### To do
From the records below, please repeat exactly the line that has "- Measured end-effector", the line that has "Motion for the", and every line between them, and nothing else.

### Information supplied
* * * * * * * * *

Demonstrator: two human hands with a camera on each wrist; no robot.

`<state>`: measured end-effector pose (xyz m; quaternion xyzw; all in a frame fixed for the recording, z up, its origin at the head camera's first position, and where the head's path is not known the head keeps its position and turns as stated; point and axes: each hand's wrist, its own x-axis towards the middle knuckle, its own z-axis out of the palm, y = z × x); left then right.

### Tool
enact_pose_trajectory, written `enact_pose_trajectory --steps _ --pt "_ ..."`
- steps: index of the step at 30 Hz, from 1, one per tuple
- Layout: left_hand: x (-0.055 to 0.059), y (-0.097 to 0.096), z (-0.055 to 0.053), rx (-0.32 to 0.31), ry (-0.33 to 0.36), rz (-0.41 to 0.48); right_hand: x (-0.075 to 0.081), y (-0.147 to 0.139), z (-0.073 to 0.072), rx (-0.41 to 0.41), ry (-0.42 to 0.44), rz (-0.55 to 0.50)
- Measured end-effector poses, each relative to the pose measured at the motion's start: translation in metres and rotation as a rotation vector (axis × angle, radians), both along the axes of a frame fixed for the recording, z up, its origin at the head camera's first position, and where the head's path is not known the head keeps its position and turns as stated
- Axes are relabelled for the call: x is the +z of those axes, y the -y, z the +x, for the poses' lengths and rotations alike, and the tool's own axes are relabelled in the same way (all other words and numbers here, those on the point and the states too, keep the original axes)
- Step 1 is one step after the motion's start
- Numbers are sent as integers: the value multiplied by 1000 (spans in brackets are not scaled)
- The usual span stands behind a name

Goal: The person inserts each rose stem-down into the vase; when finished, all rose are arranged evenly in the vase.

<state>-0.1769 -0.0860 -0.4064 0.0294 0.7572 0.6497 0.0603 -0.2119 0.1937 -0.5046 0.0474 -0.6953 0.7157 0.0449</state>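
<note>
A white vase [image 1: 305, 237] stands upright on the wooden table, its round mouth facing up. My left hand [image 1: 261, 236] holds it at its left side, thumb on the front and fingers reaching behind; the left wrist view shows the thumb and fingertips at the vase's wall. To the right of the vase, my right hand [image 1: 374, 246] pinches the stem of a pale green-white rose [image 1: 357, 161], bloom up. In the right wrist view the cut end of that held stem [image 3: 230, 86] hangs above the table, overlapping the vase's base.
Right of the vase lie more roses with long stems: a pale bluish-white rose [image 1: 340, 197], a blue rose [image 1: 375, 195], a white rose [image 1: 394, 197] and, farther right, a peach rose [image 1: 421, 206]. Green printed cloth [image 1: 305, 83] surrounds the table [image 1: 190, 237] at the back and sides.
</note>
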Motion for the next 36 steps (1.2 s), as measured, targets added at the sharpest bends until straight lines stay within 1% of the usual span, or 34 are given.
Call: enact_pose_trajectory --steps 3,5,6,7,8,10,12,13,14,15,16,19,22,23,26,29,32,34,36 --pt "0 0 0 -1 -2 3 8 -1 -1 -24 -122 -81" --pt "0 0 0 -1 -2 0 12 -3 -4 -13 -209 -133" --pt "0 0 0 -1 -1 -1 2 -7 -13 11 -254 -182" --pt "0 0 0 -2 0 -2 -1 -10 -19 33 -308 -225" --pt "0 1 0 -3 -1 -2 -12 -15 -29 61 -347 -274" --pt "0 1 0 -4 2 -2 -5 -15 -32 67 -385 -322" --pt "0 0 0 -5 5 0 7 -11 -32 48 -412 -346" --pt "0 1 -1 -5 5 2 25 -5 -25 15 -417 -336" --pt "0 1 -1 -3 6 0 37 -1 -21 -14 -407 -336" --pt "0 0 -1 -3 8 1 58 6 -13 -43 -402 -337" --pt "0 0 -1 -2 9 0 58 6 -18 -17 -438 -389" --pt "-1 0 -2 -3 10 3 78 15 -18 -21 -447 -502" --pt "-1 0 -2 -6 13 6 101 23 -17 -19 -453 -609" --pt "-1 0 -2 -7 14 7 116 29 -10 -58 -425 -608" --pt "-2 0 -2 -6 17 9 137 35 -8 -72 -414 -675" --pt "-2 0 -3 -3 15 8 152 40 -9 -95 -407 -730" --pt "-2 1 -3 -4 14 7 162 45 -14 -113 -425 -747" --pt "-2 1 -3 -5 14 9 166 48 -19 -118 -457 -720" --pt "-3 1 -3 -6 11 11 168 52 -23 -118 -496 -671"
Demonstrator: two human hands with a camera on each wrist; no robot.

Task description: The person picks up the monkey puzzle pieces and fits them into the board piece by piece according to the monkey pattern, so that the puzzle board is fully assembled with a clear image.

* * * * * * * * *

### Written solution
- Measured end-effector poses, each relative to the pose measured at the motion's start: translation in metres and rotation as a rotation vector (axis × angle, radians), both along the axes of a frame fixed for the recording, z up, its origin at the head camera's first position, and where the head's path is not known the head keeps its position and turns as stated
- Axes are relabelled for the call: x is the +z of those axes, y the -y, z the +x, for the poses' lengths and rotations alike, and the tool's own axes are relabelled in the same way (all other words and numbers here, those on the point and the states too, keep the original axes)
- Step 1 is one step after the motion's start
- Numbers are sent as integers: the value multiplied by 1000 (spans in brackets are not scaled)
- The usual span stands behind a name

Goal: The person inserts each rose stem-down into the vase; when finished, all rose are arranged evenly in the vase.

<state>-0.1769 -0.0860 -0.4064 0.0294 0.7572 0.6497 0.0603 -0.2119 0.1937 -0.5046 0.0474 -0.6953 0.7157 0.0449</state>
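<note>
A white vase [image 1: 305, 237] stands upright on the wooden table, its round mouth facing up. My left hand [image 1: 261, 236] holds it at its left side, thumb on the front and fingers reaching behind; the left wrist view shows the thumb and fingertips at the vase's wall. To the right of the vase, my right hand [image 1: 374, 246] pinches the stem of a pale green-white rose [image 1: 357, 161], bloom up. In the right wrist view the cut end of that held stem [image 3: 230, 86] hangs above the table, overlapping the vase's base.
Right of the vase lie more roses with long stems: a pale bluish-white rose [image 1: 340, 197], a blue rose [image 1: 375, 195], a white rose [image 1: 394, 197] and, farther right, a peach rose [image 1: 421, 206]. Green printed cloth [image 1: 305, 83] surrounds the table [image 1: 190, 237] at the back and sides.
</note>
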Motion for the next 36 steps (1.2 s), as measured, targets added at the sharpest bends until straight lines stay within 1% of the usual span, or 34 are given.

This completes the required output.